Gostava do destino que tinha sido traçado. Do ato de heroísmo, também levara um prêmio. Outra marca, um risco grande de queimadura no braço.

Tentaram colocá-lo para atender ocorrências, mas aquilo era demais pra ele. Os companheiros logo compreenderam que seu desempenho não era o mesmo. O trauma era grande e afetava a produção em momento de emergência.

Foi passado para atender as ligações. Mesmo do outro lado da linha, conseguiu salvar vidas, só na orientação. 'Vai pro último andar, procura um cobertor, pressiona o peito duas vezes, respiração boca a boca' e por aí vai. Fazia bem seu trabalho e o orgulho aparecia novamente, agora por uma causa mais nobre e louvável.

Mas não deu de novo. Cada vez que o telefone tocava, tudo voltava rapidamente em sua mente. Olhava para a cicatriz e começava a falar coisas sem nexo. 'Nêgo, pai, mão, tá vivo?'. Quem precisava de ajuda se perdia e agora mais atrapalhava do que ajudava.

Foi deslocado para o administrativo. Mas tudo insistia em aparecer. A cada telefone que tocava na sala de emergência, a cara sirene que fazia os soldados saírem correndo a todo vapor, entrando nos caminhões, lembrava dos seus casos e daqueles que aconteciam naquele exato momento.

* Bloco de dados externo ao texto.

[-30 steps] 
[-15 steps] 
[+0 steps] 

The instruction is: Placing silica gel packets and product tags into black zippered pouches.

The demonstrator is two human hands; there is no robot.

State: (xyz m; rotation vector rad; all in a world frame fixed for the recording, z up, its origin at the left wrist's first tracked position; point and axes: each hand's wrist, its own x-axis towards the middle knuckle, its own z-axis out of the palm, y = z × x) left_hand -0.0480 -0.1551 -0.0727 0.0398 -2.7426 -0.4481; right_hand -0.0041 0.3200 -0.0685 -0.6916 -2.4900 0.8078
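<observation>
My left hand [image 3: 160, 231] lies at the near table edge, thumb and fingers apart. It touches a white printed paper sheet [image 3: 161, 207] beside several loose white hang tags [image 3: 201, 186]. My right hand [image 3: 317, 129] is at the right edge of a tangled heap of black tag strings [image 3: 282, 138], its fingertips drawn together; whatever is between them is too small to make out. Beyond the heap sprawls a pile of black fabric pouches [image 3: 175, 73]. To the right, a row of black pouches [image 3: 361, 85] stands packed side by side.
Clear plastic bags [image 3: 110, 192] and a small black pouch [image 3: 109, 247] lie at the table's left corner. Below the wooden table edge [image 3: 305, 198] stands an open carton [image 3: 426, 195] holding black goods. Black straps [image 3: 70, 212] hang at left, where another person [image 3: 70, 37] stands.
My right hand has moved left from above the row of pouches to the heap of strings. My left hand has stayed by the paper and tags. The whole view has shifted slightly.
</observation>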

O ex-trombadinha e agora bombeiro era agradecido pelas mudanças. Tinha salvado vidas e evitado catástrofes, mas o fogo que mais queria apagar era impossível. Nos momentos de mais incômodo, jogar água no rosto ajudava, por pouco tempo.

O frio amenizava o sofrimento. As lembranças dos roubos e crimes nem se comparavam com as memórias em chamas que sempre retornavam.